▶ WORK REQUIRED: Please copy out the entries below exactly, beginning with the line that contains "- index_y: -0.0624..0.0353" and ending with the line that contains "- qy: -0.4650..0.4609", and include nothing outside that span.

[Stored records]
┌──

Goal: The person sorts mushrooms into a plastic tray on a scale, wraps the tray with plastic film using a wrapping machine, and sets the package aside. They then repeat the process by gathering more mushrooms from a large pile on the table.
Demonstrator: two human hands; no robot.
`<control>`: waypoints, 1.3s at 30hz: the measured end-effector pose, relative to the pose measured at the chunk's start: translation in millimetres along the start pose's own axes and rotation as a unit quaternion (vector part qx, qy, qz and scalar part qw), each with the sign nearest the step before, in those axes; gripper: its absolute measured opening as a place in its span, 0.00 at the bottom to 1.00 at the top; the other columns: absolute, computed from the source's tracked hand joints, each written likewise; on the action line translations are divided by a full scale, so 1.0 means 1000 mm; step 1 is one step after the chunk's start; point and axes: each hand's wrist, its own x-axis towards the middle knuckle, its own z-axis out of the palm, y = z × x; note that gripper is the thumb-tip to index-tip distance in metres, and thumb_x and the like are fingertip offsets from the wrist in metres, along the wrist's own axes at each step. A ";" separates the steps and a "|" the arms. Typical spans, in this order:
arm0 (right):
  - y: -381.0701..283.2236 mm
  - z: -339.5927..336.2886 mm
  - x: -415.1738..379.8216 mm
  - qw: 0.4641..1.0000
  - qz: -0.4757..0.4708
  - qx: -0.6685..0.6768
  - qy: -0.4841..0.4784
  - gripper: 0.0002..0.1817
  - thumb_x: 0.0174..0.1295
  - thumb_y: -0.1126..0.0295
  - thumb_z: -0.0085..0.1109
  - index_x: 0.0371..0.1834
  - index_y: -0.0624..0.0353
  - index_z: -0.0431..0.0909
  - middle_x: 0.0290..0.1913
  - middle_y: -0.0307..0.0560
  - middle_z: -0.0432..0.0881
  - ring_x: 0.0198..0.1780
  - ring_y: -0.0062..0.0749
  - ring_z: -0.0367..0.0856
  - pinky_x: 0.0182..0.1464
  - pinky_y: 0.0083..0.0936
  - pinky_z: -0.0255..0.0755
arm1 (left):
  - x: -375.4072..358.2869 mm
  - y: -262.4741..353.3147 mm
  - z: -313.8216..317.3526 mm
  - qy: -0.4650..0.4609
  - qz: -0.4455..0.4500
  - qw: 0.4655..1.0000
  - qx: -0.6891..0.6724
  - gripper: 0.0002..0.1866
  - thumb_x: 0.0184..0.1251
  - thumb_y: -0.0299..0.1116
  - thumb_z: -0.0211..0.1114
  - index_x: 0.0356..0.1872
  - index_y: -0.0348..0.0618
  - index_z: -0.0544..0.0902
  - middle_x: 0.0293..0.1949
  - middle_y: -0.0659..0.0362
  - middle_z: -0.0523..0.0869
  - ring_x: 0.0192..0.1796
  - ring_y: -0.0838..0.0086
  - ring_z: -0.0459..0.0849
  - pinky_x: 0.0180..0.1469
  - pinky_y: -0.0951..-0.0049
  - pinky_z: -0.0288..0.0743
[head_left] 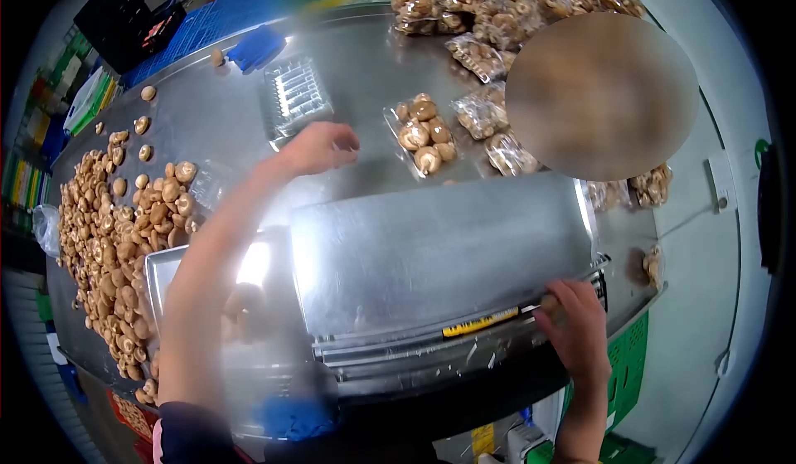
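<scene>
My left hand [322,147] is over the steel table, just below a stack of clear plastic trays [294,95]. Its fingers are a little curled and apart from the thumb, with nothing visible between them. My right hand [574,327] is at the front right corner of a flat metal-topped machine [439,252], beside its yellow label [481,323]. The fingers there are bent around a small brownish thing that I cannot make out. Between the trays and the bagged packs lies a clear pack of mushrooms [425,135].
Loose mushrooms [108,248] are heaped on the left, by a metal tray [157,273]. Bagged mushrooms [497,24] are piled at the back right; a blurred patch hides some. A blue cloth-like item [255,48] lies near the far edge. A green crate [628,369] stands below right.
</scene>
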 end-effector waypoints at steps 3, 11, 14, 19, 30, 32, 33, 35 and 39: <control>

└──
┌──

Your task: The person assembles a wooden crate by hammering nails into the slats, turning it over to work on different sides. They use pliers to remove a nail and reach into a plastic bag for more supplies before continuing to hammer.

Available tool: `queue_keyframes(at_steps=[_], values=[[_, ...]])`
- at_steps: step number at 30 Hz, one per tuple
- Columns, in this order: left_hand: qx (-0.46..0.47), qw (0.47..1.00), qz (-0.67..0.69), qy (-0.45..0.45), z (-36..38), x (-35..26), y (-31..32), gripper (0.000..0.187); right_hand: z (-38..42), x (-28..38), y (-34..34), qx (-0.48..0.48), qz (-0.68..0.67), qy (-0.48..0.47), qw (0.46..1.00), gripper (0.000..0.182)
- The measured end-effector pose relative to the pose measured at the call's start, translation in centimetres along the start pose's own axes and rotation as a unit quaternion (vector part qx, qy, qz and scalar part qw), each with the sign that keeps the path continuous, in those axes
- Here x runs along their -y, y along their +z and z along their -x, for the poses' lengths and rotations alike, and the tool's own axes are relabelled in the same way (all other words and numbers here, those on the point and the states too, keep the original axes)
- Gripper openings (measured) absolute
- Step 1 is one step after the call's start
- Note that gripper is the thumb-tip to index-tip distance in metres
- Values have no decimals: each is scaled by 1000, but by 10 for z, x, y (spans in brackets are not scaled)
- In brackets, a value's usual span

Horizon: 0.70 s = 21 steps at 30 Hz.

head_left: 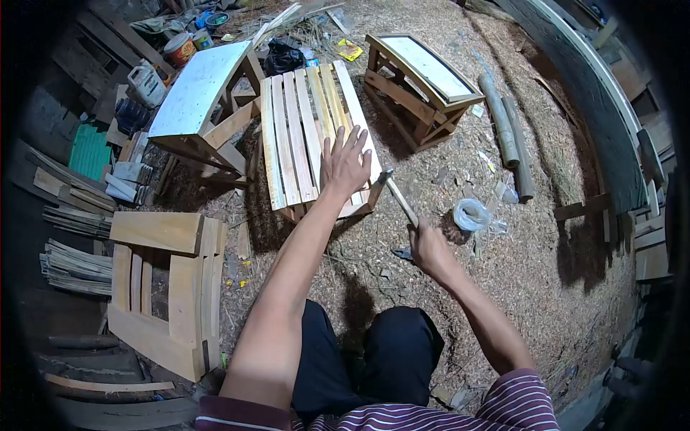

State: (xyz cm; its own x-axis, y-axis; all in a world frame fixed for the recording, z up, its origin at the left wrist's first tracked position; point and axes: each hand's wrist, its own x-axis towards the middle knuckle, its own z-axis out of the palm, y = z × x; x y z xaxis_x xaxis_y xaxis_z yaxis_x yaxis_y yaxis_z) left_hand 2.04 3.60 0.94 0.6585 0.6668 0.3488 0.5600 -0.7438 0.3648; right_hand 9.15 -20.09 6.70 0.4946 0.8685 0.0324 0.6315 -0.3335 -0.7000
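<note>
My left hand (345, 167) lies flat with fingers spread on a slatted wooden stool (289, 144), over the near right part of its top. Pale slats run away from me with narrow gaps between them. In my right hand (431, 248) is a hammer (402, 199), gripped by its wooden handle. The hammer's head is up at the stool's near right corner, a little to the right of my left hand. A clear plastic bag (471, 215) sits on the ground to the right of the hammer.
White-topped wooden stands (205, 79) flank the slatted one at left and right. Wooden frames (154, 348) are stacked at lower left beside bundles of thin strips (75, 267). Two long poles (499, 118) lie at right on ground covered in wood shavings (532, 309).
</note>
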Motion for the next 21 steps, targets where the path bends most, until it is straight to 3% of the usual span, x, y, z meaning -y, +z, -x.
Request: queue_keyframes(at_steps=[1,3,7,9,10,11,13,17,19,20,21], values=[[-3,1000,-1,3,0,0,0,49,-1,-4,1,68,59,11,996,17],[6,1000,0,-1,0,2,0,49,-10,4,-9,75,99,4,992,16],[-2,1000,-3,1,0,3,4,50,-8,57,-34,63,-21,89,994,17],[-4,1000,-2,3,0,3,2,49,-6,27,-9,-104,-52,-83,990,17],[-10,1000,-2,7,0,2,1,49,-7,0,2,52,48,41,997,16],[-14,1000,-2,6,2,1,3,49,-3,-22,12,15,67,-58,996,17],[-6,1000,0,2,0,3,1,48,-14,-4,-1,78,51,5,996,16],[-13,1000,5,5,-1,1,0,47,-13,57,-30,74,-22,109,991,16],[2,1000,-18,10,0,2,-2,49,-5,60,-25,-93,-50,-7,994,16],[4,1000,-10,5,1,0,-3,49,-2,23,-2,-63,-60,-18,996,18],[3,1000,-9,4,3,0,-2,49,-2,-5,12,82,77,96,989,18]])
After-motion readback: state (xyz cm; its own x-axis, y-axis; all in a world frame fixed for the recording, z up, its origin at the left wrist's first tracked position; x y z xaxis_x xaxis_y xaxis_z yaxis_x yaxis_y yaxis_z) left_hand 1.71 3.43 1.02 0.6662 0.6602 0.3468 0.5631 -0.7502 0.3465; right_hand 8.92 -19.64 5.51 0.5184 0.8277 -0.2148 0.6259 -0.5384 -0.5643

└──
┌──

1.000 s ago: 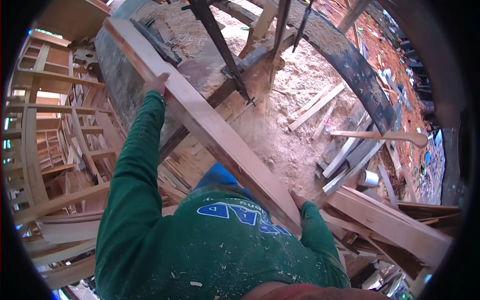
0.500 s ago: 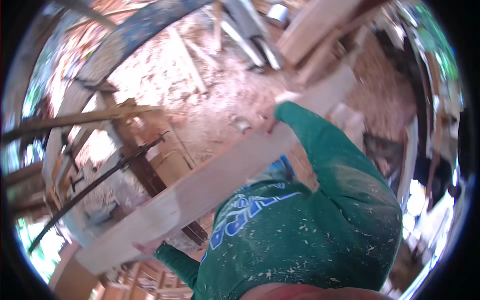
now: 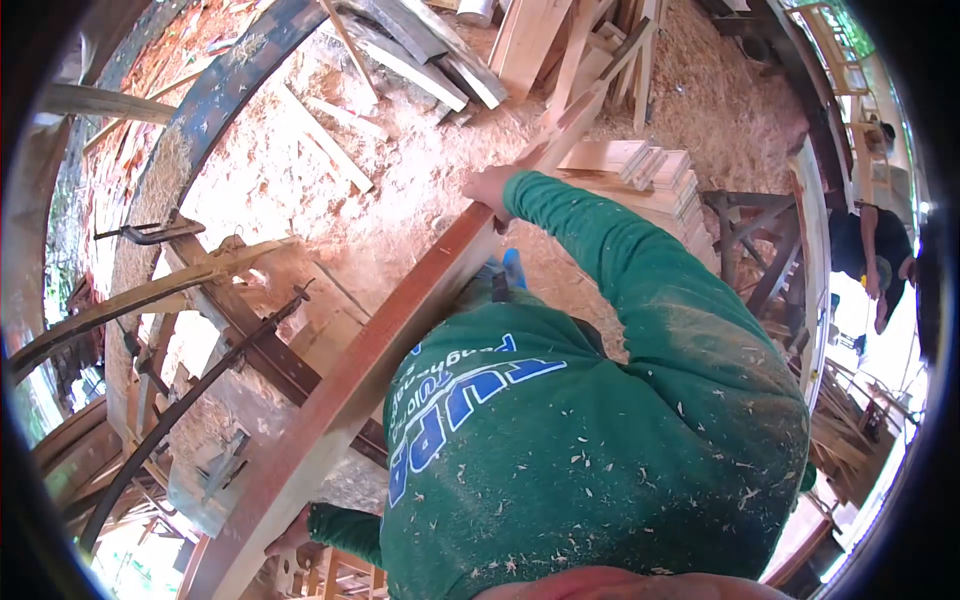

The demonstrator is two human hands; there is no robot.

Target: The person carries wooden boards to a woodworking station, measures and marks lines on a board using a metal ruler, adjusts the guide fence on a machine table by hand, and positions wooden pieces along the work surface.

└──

▶ EXPECTED OUTPUT:
  - index_y: -0.0624..0.0353
  - index_z: -0.0431..0.0909
  - middle_x: 0.0290..0.1913
  - middle_y: -0.0307..0.0560
  - middle_z: -0.0432..0.0881
  - ring_x: 0.0198..0.1780
  - ring_y: -0.0062..0.0749
  - ring_z: -0.0367..0.0856
  - pinky_x: 0.0182..0.1464
  - pinky_y: 0.0083..0.0936
  - pinky_z: -0.0255..0.0755
arm1 (left):
  - x: -375.4072..358.2869 mm
  - y: -262.4741..353.3147 mm
  - z: -313.8216..317.3526 mm
  - qy: -0.4650..0.4609

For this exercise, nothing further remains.